Five years ago, the Texas prison system was nearing a breaking point in terms of capacity.
When the Sunset Advisory Commission was tasked with determining the future of the state prison system in 2007, the commission did not recommend the construction of more prisons. Instead, the commission recommended the expansion of parole, probation and offender treatment programs.
“Because of that, Texas closed its first prison facility, which is historical,” said Ana Yáñez-Correa, executive director of the Texas Criminal Justice Coalition, an advocacy group. “That doesn’t happen in Texas. Usually it’s ‘How many prisons can I build in my backyard?’”
The Sunset Commission considers the reforms largely successful. From 2007 to 2008 alone, as Texas’ incarceration rate declined by 4.5 percent, the state also experienced a drop in murders and other violent crime.
However, in reviewing the Texas Department of Criminal Justice, the commission on Tuesday said that there is significant room for improvement at the department, particularly in the areas of accountability, budgetary efficiency, response to inmate grievances and communication between the agency’s divisions and the independent Texas Board of Pardons and Paroles.
The full report on the Sunset Commission’s recommendations can be viewed here.
The Sunset Commission emphasized that TDCJ will need to create a comprehensive re-entry plan for inmates returning to the free world, aiming to decrease the number of offenders who return to prison. Such a plan has been required under state law for about three years but has yet to be completed by the agency’s re-entry steering committee.
"We did suffer some funding reductions in re-entry that resulted in reduction in force and some of our staff," said Brad Livingston, executive director of TDCJ. "We lost some of the momentum that we had begun to regenerate with respect to re-entry. We are absolutely committed to regaining that momentum ... and we absolutely embrace those recommendations."
The commission also recommended that TDCJ decrease expenditures by updating the parole standards in regard to offenders with severe medical conditions, a proposal echoed by the American Civil Liberties Union of Texas.
“It doesn’t make any sense to keep seriously infirm and dying offenders behind bars,” Matt Simpson, an ACLU of Texas policy strategist, said in a prepared statement. “The costs to the state are exorbitant, and with recidivism rates among this population so low, parole is a less-expensive, safe and more humane alternative.”
As Sen. John Whitmire, D-Houston, noted during the commission's hearing, certain terminally ill offenders are ineligible to be released in most instances. Sex offenders, for instance, only become eligible for release if they are essentially in a vegetative state. Some terminally ill inmates cost the state up to $1 million every year.
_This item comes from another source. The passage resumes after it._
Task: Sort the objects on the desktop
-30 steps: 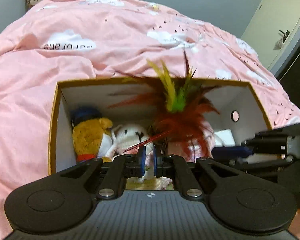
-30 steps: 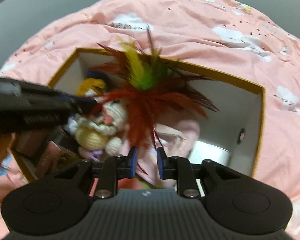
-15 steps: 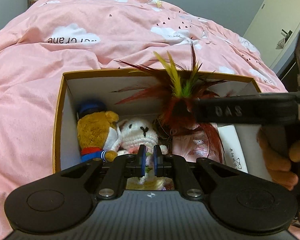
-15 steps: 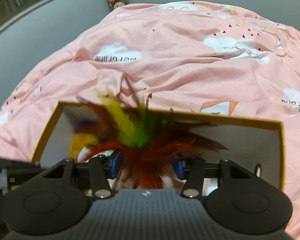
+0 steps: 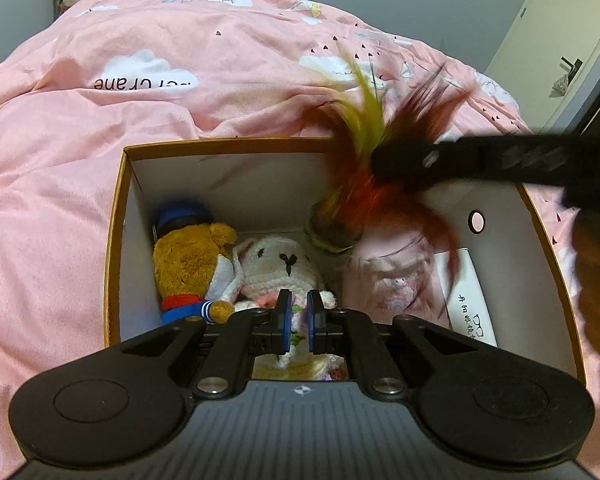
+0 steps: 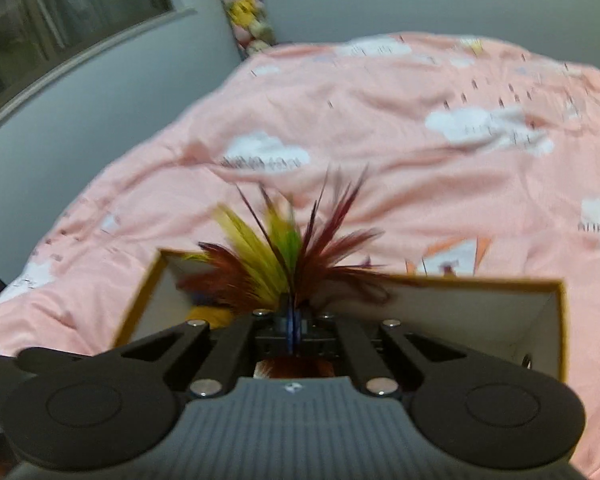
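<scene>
A feather shuttlecock (image 5: 360,168) with red, yellow and green feathers hangs over the open cardboard box (image 5: 118,216). My right gripper (image 6: 293,326) is shut on the shuttlecock's feathers (image 6: 284,256) and holds it above the box's far right side; its black arm (image 5: 480,160) crosses the left wrist view. My left gripper (image 5: 298,320) is empty with its jaws a narrow gap apart, low over the box's near edge. In the box lie a brown bear toy (image 5: 188,264), a white knitted bunny (image 5: 278,268) and a pink pouch (image 5: 396,280).
The box sits on a pink cloud-print duvet (image 5: 160,80). A white carton (image 5: 470,300) lies at the box's right wall. Plush toys (image 6: 248,12) hang in the far corner. A door (image 5: 560,40) stands at the right.
My right gripper has closed on the shuttlecock's feathers and lifted it up and right. My left gripper no longer holds the shuttlecock and has stayed low over the box.
</scene>
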`<state>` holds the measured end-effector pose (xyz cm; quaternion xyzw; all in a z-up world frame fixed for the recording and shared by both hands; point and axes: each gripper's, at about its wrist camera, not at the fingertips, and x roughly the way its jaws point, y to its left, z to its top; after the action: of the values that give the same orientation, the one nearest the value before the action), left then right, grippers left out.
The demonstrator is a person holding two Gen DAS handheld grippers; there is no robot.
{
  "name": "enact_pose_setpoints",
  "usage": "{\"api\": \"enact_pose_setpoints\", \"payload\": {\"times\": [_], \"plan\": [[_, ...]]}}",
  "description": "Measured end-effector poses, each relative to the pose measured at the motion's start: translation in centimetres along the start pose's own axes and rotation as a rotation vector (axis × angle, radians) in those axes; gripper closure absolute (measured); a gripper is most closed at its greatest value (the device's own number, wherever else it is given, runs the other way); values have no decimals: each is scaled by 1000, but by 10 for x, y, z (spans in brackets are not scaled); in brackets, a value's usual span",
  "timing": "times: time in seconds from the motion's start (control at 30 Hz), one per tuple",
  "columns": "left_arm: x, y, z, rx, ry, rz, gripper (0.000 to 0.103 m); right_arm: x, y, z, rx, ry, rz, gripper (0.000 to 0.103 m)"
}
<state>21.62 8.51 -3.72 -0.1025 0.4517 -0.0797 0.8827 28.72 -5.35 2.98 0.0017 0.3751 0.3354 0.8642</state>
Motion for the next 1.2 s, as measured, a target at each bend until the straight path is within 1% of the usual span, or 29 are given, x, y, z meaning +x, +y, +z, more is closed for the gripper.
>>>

“He’ll never touch another person again because he can’t get out of bed,” Whitmire said of such a severely ill inmate. “I would take [those millions] and put it on border security. I think that’s the better use of public money.”
Whitmire also said improveoment is needed in communication and coordination between the Board of Pardons and Paroles and the TDCJ's parole division.
Livingston said that the board and the TDCJ communicate well and have "a significant number of intersections."
Also discussed was the installment of an independent ombudsman to communicate with the public and inmates’ relatives, and to review inmate grievances. The proposal was made by the Texas Criminal Justice Coalition. The current ombudsman works within the agency.
“Y’all have got to communicate with your inmates better,” Whitmire told TDCJ representatives. “I have family telling me they don’t know [when an inmate is] going to get out, when they’re going to pick him up. I get 300-plus letters a month, and it’s questions like that. ... I get more than my share of letters that I think could be served by an ombudsman.”